Work task
Beginning with the first line of the data below, set down each line exactly through the line that contains "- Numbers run".

Supplied information
● ● ● ● ● ● ●
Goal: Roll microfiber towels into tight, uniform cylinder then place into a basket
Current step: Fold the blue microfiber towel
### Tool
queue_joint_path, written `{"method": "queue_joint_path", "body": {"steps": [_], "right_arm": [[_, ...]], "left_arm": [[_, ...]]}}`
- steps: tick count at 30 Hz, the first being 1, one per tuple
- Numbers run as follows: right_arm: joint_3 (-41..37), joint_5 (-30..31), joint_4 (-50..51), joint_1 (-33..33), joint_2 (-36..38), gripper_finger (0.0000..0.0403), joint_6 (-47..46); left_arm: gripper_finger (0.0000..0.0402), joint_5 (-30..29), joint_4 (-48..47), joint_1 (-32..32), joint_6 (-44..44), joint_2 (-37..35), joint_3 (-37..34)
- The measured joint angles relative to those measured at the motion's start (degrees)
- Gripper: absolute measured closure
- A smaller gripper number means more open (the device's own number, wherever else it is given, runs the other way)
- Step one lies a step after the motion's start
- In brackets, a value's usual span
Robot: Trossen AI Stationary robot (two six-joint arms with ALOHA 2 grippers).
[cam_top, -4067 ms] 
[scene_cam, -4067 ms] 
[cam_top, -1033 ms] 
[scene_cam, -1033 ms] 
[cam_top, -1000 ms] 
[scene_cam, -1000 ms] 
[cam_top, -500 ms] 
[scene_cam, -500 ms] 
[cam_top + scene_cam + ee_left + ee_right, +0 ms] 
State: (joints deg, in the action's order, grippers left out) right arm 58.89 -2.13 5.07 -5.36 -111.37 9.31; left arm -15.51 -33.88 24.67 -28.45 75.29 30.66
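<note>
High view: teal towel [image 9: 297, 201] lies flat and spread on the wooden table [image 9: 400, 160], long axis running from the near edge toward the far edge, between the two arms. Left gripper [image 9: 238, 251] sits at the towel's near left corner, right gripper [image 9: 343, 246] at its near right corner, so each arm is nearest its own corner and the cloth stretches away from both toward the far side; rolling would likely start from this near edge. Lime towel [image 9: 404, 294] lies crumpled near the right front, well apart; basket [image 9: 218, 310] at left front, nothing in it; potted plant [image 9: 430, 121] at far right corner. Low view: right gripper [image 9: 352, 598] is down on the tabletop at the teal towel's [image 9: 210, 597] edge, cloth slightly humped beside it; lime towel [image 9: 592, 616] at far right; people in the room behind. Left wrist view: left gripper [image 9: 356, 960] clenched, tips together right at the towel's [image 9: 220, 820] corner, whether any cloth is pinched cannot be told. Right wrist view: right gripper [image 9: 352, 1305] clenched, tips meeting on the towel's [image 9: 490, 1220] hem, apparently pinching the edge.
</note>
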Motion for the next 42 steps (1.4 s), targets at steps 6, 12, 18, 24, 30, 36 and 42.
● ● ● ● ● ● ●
Reply to the exercise
Goal: Roll microfiber towels into tight, uniform cylinder then place into a basket
Current step: Fold the blue microfiber towel
### Tool
queue_joint_path, written `{"method": "queue_joint_path", "body": {"steps": [_], "right_arm": [[_, ...]], "left_arm": [[_, ...]]}}`
- steps: tick count at 30 Hz, the first being 1, one per tuple
- Numbers run as follows: right_arm: joint_3 (-41..37), joint_5 (-30..31), joint_4 (-50..51), joint_1 (-33..33), joint_2 (-36..38), gripper_finger (0.0000..0.0403), joint_6 (-47..46); left_arm: gripper_finger (0.0000..0.0402), joint_5 (-30..29), joint_4 (-48..47), joint_1 (-32..32), joint_6 (-44..44), joint_2 (-37..35), joint_3 (-37..34)

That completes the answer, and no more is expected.